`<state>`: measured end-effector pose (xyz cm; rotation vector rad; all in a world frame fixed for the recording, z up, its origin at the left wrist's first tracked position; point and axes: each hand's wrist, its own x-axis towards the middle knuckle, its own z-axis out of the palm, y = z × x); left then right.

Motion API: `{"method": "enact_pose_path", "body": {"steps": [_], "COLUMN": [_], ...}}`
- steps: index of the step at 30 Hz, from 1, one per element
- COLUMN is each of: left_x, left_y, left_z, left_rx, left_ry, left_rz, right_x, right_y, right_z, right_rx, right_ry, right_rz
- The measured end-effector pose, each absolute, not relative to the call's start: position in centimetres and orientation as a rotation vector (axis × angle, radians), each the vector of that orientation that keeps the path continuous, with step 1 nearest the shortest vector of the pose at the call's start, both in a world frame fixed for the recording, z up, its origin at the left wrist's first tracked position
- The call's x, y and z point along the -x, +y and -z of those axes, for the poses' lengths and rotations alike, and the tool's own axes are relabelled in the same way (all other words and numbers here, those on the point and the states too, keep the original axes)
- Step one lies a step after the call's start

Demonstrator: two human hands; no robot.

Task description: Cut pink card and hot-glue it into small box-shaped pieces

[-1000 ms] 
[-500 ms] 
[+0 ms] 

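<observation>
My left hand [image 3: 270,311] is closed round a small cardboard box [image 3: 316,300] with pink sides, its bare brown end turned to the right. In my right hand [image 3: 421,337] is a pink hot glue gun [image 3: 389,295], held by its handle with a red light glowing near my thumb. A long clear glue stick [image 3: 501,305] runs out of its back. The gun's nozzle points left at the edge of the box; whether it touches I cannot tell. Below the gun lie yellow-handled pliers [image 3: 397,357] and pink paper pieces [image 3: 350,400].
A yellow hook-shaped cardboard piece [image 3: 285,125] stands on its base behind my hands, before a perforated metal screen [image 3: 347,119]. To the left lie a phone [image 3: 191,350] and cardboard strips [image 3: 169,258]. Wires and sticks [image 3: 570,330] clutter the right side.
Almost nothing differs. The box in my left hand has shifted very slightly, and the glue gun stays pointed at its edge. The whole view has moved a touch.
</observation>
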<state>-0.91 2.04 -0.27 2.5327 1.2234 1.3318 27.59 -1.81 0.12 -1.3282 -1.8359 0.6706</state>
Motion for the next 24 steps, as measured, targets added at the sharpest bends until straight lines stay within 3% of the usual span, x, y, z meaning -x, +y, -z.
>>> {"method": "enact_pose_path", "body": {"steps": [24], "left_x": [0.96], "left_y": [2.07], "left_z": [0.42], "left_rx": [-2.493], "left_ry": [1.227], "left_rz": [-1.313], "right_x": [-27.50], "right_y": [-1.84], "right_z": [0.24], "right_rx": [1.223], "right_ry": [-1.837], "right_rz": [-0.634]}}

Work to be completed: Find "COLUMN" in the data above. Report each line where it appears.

Result of this exercise:
Motion API: `{"method": "enact_pose_path", "body": {"steps": [_], "COLUMN": [_], ...}}`
- COLUMN is each of: left_x, left_y, left_z, left_rx, left_ry, left_rz, right_x, right_y, right_z, right_rx, right_ry, right_rz

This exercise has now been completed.